Reporter issues groveling apology after colleague confronts Jean-Pierre for ‘discrimination’: ‘This is not China’
A reporter personally apologized to White House press secretary Karine Jean-Pierre on Monday after one of his colleagues accused her of discrimination.
Simon Ateba, a correspondent for Today News Africa, began the press briefing by shouting his request that Jean-Pierre call on reporters who, like him, are rarely given an opportunity to ask questions.
“You’ve been discriminating against me and discriminating against some people in the briefing room,” Ateba accused. “I’m saying that this is the U.S. This is not China. This is not Russia.”
“What you are doing, you are making a mockery of the First Amendment,” he also said. “It’s been seven months. You’ve not called on me. You blow off my messages. I’m saying that that’s not right. That’s not right.”

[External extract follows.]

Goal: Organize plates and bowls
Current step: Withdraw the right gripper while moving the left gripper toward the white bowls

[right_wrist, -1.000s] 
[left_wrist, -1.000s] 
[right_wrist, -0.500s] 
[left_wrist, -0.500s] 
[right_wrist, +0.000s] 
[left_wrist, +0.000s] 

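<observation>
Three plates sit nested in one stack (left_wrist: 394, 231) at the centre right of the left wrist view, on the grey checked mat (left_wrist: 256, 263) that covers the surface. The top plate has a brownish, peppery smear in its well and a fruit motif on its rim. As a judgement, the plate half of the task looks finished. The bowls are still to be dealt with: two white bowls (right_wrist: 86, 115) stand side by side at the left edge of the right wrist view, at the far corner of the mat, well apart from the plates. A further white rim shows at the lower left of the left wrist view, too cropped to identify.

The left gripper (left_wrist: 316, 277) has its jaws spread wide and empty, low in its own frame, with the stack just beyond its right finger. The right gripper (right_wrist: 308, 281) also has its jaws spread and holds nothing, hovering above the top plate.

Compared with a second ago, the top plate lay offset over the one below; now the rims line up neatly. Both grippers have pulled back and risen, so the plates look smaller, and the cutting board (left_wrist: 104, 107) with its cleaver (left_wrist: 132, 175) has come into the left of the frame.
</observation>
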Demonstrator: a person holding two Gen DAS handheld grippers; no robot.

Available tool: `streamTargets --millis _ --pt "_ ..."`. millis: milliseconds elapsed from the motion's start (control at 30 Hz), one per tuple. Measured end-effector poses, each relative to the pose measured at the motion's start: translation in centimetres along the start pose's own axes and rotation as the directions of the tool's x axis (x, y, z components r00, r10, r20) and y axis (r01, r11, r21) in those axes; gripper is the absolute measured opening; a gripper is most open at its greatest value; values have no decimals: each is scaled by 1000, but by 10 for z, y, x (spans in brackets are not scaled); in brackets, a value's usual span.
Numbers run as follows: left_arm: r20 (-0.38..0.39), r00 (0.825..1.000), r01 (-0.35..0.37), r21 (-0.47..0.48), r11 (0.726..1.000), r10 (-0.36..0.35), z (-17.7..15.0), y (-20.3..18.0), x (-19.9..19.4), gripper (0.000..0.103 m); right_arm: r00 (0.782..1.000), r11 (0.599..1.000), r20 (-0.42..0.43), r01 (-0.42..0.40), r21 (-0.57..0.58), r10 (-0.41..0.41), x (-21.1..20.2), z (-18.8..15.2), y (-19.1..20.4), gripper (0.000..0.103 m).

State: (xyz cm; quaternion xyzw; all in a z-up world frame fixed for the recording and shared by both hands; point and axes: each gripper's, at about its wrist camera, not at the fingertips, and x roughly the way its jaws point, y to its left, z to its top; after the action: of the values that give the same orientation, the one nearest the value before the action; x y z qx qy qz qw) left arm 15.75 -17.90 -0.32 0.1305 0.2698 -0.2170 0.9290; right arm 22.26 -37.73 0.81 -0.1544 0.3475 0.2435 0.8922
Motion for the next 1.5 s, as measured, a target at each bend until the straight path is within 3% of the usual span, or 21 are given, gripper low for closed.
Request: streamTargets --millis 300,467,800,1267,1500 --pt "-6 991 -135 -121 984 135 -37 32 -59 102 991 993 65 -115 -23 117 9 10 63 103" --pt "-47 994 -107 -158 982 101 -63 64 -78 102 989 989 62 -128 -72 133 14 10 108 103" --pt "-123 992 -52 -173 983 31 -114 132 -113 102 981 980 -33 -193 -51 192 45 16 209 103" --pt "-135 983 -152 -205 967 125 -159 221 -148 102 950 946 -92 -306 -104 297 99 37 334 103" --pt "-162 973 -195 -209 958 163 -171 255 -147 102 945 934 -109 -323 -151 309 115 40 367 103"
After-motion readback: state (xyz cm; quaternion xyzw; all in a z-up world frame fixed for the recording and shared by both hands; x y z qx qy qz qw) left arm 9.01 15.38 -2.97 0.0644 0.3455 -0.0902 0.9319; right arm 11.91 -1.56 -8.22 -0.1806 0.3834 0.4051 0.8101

How did the press corps react?
While Jean-Pierre refused to address the substance of Ateba’s concerns, other reporters did her bidding.
Jeff Mason, who works for Reuters, told Ateba to take his “legitimate questions” to Jean-Pierre at another time. Journalist Brian Karem shouted at Ateba to “mind your manners” and stop “impinging on everybody in here.” Karem’s criticism was ironic because he made headlines in 2017 for unapologetically shouting at then-press secretary Sarah Huckabee Sanders.
When the question-and-answer portion of the briefing finally began, Associated Press reporter Zeke Miller issued a groveling apology to Jean-Pierre.
“I just want to express our apologies in the press corps to the folks watching at home for the display we saw earlier,” Miller told Jean-Pierre.
“Our responsibility is to them. We’re here to ask questions on their behalf, to hold their government accountable because they can’t all be here. You know, this isn’t about us,” he added.
03/20/23: Press Briefing by Press Secretary Karine Jean-Pierrewww.youtube.com
The press secretary thanked Miller for his apology and claimed Americans “appreciate” it and the “important message” it sends.
“I appreciate that,” she said. “I think the American people appreciate that because that is an important message to send to all of them who are watching.”